** Given entries follows **

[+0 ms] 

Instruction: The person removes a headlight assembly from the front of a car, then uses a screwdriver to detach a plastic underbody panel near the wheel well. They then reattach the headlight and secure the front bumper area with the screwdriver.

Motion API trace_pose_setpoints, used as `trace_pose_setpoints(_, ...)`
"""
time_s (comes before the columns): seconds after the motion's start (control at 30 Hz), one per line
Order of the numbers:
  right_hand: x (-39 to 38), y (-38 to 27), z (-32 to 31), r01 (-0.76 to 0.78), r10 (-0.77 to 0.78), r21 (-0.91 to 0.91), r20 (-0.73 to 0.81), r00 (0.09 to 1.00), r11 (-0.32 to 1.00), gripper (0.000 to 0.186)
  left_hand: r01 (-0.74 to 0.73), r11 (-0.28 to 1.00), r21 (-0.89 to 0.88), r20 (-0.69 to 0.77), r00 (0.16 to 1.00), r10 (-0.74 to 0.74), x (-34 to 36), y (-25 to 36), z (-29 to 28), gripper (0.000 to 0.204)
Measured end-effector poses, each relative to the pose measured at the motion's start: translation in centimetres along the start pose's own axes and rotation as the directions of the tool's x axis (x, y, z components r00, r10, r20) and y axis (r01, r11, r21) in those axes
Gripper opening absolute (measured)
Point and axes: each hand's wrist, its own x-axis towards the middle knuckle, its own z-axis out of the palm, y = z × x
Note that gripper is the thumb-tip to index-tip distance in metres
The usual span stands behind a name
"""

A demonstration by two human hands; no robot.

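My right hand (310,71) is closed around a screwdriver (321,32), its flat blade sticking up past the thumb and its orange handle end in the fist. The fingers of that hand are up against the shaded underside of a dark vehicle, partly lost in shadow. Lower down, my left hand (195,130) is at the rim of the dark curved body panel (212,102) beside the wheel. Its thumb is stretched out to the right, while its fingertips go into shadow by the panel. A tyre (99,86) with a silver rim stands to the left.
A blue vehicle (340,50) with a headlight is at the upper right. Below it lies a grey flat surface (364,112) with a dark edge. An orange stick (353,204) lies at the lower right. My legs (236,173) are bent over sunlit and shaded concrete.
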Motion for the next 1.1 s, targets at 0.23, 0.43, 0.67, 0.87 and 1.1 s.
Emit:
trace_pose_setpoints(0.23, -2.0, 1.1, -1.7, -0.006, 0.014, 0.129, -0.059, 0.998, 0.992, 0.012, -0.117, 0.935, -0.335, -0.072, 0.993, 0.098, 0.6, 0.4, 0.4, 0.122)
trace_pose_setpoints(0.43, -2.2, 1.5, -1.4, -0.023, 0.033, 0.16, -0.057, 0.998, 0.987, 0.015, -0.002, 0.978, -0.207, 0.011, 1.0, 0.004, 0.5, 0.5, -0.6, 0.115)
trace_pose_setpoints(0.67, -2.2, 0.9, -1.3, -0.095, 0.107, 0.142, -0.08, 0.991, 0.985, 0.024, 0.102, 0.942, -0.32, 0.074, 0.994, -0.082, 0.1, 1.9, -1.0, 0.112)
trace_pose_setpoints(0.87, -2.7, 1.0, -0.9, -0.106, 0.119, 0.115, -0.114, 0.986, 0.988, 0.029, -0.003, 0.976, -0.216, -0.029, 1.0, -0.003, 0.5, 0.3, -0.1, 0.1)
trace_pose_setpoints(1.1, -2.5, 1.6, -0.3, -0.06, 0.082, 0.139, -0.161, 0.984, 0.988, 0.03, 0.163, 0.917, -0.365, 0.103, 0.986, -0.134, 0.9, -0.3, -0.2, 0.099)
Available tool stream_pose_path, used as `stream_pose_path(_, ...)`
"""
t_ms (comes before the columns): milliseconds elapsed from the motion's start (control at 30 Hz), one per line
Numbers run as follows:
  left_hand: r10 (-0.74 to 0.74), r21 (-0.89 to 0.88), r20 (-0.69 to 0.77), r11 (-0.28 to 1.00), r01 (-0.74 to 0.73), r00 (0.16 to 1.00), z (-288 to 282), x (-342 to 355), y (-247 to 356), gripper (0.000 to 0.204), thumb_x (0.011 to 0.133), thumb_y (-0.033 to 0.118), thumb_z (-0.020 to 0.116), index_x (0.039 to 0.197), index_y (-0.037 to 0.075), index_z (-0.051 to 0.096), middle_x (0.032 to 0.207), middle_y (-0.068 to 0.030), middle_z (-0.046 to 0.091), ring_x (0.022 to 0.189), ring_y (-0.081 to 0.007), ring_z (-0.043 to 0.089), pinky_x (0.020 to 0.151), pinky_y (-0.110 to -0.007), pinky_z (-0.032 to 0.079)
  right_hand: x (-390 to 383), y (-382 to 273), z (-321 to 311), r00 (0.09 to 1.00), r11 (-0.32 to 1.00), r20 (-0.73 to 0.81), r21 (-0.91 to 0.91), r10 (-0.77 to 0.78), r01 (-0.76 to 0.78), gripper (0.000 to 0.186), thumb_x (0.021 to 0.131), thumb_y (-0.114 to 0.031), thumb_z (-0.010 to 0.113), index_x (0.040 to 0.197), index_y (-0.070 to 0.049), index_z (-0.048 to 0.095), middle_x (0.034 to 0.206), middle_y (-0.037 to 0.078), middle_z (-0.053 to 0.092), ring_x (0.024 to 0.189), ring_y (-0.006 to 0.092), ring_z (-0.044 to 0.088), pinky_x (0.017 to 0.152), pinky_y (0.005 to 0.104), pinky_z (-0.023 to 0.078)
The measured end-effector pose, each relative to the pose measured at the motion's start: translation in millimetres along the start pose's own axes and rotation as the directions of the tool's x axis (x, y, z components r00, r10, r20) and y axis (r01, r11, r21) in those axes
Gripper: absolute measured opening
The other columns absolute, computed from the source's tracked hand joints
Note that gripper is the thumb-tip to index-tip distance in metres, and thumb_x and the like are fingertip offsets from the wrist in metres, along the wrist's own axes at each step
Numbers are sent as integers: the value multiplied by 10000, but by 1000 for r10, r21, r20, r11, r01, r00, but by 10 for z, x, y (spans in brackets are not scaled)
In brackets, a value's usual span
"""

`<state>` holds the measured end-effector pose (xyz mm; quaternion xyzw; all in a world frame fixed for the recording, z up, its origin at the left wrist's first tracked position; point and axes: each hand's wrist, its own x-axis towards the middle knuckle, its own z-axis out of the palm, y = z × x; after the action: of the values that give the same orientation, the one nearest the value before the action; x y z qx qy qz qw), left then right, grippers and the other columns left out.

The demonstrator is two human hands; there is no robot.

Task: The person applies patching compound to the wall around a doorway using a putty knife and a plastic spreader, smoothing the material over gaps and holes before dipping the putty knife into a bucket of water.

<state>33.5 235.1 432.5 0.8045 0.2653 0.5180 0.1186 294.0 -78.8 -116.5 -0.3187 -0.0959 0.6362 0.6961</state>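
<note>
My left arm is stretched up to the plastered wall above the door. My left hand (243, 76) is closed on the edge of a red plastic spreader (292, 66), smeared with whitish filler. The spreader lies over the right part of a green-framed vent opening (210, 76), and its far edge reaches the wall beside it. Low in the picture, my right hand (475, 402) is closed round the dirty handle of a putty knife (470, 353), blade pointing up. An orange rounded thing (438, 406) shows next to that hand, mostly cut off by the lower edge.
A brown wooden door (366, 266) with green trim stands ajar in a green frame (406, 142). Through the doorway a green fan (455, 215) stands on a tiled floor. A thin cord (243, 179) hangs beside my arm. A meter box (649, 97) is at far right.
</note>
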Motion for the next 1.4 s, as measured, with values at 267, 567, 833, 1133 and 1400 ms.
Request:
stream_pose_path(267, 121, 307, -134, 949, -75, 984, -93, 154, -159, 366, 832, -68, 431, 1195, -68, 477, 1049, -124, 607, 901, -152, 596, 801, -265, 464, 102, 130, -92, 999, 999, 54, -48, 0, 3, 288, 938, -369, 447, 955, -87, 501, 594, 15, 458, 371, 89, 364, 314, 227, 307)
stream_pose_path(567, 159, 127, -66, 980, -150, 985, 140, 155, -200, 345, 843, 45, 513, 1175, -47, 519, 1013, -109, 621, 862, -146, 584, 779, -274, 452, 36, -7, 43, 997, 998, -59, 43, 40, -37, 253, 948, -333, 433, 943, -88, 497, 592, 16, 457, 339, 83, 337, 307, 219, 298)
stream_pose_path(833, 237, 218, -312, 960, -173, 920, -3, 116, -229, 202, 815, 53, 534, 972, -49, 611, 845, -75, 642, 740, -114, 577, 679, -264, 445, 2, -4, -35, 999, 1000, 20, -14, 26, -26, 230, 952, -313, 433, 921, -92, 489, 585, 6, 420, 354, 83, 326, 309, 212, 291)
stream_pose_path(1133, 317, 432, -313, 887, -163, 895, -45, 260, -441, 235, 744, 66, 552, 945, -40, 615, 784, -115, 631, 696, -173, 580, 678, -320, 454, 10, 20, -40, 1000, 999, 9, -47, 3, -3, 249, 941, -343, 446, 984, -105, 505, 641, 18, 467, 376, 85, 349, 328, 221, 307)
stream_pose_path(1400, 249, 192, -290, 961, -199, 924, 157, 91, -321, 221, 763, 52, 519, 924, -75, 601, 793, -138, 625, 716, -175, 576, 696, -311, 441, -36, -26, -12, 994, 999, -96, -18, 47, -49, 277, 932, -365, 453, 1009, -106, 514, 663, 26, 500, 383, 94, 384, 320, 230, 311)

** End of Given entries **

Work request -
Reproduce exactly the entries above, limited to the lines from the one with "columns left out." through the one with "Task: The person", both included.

Answer box -
`<state>` holds the measured end-effector pose (xyz mm; quaternion xyzw; all in a world frame fixed for the recording, z up, its origin at the left wrist's first tracked position; point and axes: each hand's wrist, its own x-axis towards the middle knuckle, its own z-axis out of the palm, y = z × x; after the action: of the values that give the same orientation, the one nearest the value before the action; x y z qx qy qz qw), left then right, grippers and the other columns left out.

The demonstrator is two human hands; there is no robot.

Task: The person applies patching compound to the wall around a doorway using a putty knife and a plastic spreader, smoothing the material over gaps and holes before dipping the putty knife into a bucket of water.

Nothing else is needed to complete this exercise.